Table of Contents
Overview#
Multi-processor systems use multiple processing units to achieve higher performance through parallel execution. This approach became essential after single-core scaling hit the power wall.
Types of Parallel Systems#
Flynn’s Taxonomy#
| Type | Description | Example |
|---|---|---|
| SISD | Single Instruction, Single Data | Traditional uniprocessor |
| SIMD | Single Instruction, Multiple Data | GPU, vector processors |
| MISD | Multiple Instruction, Single Data | Rare (fault tolerance) |
| MIMD | Multiple Instruction, Multiple Data | Multi-core CPUs |
Shared Memory Architecture#
Uniform Memory Access (UMA)#
┌─────┐ ┌─────┐ ┌─────┐ ┌─────┐
│CPU 0│ │CPU 1│ │CPU 2│ │CPU 3│
└──┬──┘ └──┬──┘ └──┬──┘ └──┬──┘
│ │ │ │
└───────┴───┬───┴───────┘
│
┌──────┴──────┐
│ Shared Bus │
└──────┬──────┘
│
┌──────┴──────┐
│ Memory │
└─────────────┘All processors have equal access time to memory.
Non-Uniform Memory Access (NUMA)#
┌─────────────────┐ ┌─────────────────┐
│ Node 0 │ │ Node 1 │
│ ┌───┐ ┌───┐ │ │ ┌───┐ ┌───┐ │
│ │CPU│ │CPU│ │ │ │CPU│ │CPU│ │
│ └─┬─┘ └─┬─┘ │ │ └─┬─┘ └─┬─┘ │
│ └───┬───┘ │ │ └───┬───┘ │
│ ┌───┴───┐ │←───→│ ┌───┴───┐ │
│ │Local │ │ │ │Local │ │
│ │Memory │ │ │ │Memory │ │
│ └───────┘ │ │ └───────┘ │
└─────────────────┘ └─────────────────┘Local memory: fast access Remote memory: slower access
Cache Coherence#
The Problem#
Multiple caches may hold copies of same data:
CPU 0 Cache: X = 5
CPU 1 Cache: X = 5
Memory: X = 5
CPU 0 writes X = 10
CPU 0 Cache: X = 10
CPU 1 Cache: X = 5 ← Stale!
Memory: X = 5Coherence Protocols#
MSI Protocol States:
- Modified (M): Exclusive, dirty
- Shared (S): Clean, may be in other caches
- Invalid (I): Not valid
MESI Protocol (adds Exclusive):
- Exclusive (E): Clean, only copy
Snooping#
Each cache monitors bus transactions:
CPU 0 writes X
↓
Bus broadcast: "Writing X"
↓
CPU 1 snoops, invalidates its copyDirectory-Based#
Central directory tracks which caches have each line:
Directory entry for X:
- Present in: CPU 0, CPU 2
- State: Shared
CPU 0 wants to write:
- Send invalidate to CPU 2
- Update directory
- Grant write permissionMemory Consistency#
Sequential Consistency#
All processors see same order of operations.
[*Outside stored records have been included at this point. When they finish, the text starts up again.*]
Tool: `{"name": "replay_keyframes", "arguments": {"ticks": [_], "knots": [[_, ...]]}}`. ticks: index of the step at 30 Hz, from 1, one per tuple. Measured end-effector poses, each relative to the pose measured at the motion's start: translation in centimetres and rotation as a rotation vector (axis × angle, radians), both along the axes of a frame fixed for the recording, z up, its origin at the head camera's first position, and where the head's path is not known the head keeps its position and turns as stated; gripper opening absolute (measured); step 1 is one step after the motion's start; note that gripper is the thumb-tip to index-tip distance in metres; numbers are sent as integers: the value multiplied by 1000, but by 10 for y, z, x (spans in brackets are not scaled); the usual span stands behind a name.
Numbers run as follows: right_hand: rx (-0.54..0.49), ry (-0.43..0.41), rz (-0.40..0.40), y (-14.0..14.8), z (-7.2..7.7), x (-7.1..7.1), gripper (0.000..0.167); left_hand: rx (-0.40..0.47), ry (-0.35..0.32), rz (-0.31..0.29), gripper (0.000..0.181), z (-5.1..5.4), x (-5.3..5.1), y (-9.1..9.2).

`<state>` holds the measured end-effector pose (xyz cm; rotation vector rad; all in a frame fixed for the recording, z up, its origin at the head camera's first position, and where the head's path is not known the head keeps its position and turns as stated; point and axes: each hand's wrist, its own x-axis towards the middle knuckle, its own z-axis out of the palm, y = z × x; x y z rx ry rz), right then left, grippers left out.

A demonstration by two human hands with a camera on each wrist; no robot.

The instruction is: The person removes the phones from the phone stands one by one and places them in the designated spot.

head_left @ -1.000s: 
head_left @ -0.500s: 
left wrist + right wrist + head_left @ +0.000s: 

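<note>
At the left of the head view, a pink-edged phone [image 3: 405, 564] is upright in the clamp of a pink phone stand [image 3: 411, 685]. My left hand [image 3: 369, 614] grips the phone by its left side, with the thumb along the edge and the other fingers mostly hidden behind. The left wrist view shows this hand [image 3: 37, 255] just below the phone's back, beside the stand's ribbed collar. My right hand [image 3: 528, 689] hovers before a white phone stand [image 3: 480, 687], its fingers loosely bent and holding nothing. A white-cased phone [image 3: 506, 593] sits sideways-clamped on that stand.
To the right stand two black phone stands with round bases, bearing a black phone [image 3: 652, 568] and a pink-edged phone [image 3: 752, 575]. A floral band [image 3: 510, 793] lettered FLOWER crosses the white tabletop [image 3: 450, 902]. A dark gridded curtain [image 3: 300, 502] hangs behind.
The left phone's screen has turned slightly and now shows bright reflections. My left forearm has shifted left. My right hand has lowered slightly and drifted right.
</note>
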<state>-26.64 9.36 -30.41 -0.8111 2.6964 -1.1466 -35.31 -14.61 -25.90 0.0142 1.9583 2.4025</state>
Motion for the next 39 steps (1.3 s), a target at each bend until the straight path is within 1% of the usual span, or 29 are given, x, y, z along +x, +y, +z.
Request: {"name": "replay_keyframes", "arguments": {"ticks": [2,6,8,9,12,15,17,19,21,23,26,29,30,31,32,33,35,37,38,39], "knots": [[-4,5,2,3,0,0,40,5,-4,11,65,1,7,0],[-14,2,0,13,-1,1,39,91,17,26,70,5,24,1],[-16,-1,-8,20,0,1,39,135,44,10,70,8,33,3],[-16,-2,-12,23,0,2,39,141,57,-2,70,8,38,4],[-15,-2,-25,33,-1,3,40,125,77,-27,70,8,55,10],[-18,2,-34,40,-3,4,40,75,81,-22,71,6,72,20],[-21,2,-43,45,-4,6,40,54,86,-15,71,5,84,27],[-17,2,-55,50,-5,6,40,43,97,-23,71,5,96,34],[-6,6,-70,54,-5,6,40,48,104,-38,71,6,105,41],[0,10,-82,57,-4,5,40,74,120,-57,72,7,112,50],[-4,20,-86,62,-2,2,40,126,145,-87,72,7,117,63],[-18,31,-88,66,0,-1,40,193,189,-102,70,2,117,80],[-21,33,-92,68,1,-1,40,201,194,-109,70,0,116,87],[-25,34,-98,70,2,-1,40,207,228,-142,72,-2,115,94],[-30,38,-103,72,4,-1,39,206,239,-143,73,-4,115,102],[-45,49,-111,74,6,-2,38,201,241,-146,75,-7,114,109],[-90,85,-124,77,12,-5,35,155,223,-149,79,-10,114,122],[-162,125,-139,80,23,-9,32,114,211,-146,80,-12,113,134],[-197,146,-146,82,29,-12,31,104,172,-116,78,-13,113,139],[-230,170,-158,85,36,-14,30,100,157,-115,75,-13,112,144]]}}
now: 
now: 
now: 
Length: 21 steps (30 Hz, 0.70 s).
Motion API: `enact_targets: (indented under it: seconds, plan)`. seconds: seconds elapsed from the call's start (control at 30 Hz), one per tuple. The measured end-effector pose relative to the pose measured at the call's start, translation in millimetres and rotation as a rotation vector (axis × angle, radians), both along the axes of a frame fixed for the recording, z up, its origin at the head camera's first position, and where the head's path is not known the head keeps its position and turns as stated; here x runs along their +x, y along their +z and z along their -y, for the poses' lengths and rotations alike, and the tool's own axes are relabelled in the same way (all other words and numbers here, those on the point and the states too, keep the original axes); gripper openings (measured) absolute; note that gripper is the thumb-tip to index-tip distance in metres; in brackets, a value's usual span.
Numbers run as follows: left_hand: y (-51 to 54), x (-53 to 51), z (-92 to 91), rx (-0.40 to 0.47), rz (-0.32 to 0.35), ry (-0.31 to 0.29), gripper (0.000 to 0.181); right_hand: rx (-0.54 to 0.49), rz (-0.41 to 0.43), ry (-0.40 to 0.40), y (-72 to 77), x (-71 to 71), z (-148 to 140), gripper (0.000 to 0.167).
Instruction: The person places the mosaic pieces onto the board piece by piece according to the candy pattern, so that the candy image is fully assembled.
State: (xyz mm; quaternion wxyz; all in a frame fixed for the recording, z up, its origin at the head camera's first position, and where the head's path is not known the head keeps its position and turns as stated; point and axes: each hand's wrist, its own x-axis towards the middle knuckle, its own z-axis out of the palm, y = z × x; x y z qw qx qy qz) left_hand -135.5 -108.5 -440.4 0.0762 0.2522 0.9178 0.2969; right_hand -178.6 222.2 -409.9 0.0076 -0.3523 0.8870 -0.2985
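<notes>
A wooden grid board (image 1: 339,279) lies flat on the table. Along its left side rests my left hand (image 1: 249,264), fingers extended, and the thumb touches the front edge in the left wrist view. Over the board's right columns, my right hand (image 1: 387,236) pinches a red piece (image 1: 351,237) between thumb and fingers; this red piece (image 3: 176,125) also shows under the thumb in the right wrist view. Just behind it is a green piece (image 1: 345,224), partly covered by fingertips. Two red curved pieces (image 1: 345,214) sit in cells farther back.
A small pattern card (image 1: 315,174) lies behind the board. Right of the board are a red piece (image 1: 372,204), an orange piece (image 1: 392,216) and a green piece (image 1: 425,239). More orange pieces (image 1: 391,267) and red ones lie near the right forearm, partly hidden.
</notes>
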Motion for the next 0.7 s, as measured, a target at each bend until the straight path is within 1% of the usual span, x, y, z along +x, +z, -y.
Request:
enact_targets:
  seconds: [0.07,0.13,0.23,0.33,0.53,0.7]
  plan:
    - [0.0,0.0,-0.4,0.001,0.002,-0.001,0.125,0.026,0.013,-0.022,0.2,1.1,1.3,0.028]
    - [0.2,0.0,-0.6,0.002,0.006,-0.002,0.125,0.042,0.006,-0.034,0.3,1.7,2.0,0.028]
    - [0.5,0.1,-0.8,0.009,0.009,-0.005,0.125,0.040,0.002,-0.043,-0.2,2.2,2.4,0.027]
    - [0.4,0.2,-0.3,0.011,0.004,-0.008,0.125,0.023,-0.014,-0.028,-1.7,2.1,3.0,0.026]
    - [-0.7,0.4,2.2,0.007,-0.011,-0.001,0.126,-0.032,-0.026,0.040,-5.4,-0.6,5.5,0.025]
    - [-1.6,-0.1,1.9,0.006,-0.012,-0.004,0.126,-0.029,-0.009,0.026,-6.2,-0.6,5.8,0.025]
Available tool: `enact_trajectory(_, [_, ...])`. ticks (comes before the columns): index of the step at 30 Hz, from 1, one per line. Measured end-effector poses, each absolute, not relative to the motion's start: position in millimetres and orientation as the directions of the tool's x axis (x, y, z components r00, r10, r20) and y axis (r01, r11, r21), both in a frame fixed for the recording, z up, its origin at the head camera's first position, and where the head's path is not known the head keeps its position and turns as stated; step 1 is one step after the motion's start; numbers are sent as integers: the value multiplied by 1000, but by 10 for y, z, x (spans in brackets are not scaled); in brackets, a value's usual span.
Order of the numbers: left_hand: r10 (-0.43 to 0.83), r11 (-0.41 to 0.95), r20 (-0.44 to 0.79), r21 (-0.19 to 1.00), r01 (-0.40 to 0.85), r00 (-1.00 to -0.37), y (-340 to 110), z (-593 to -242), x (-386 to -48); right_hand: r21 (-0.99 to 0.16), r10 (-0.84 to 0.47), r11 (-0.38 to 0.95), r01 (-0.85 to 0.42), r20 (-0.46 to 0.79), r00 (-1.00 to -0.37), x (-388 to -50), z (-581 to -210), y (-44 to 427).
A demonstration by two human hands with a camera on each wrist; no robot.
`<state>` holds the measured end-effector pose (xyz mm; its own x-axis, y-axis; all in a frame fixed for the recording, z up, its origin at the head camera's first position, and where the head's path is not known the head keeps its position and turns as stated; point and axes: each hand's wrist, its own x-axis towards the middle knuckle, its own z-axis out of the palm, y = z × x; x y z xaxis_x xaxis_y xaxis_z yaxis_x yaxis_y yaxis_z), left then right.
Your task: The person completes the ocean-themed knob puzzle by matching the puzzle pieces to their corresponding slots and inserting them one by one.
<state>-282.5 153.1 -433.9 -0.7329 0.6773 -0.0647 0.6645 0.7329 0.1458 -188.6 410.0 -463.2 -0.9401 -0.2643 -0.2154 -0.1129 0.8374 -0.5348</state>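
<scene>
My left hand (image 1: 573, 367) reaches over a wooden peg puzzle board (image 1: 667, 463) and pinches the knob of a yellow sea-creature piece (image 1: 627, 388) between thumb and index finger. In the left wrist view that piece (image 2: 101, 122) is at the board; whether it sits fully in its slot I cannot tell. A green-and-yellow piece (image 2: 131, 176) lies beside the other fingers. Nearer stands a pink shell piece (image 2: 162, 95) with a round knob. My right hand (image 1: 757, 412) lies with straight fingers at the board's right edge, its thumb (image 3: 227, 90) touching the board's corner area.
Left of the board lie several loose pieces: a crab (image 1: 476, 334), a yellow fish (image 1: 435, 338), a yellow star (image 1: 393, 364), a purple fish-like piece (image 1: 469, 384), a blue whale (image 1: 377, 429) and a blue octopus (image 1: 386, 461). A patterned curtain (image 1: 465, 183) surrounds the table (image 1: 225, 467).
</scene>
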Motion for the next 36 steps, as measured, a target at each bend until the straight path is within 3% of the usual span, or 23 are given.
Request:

Most intuitive, but limits optimizations.
Relaxed Consistency#
Allow reordering for performance:
- Writes may be buffered
- Reads may bypass writes
- Memory barriers needed
Synchronization#
Atomic Operations#
// Compare and Swap
int compare_and_swap(int *ptr, int old, int new) {
atomic {
if (*ptr == old) {
*ptr = new;
return 1;
}
return 0;
}
}Lock Implementation#
void acquire_lock(int *lock) {
while (!compare_and_swap(lock, 0, 1)) {
// Spin or yield
}
}
void release_lock(int *lock) {
*lock = 0;
}Scalability#
Amdahl’s Law for Parallel Systems#
$$ \text{Speedup} = \frac{1}{(1-p) + \frac{p}{n}} $$Where:
- \(p\): Parallel fraction
- \(n\): Number of processors
Gustafson’s Law#
With larger problems:
$$ \text{Speedup} = (1-p) + p \cdot n $$Linear scaling possible with scaled workloads.
Multi-Core vs Multi-Processor#
| Aspect | Multi-Core | Multi-Processor |
|---|---|---|
| Location | Same chip | Separate chips |
| Cache sharing | Often L3 shared | Typically separate |
| Memory | Single controller | Multiple controllers |
| Communication | Fast on-chip | Slower off-chip |
| Cost | Lower | Higher |
Performance Considerations#
Bottlenecks#
- Memory bandwidth: Limited shared resource
- Cache contention: False sharing
- Synchronization: Lock overhead
- Load imbalance: Idle processors
False Sharing#
// Bad: arr[0] and arr[1] likely same cache line
thread 0: writes arr[0]
thread 1: writes arr[1]
// Constant invalidation!
// Good: Pad to separate cache lines
struct padded {
int value;
char padding[60]; // 64-byte cache line
};Summary#
| Concept | Key Point |
|---|---|
| Shared memory | Common address space |
| Cache coherence | Keep caches consistent |
| Memory consistency | Define operation ordering |
| Synchronization | Coordinate access |
| Scalability | Amdahl limits parallel speedup |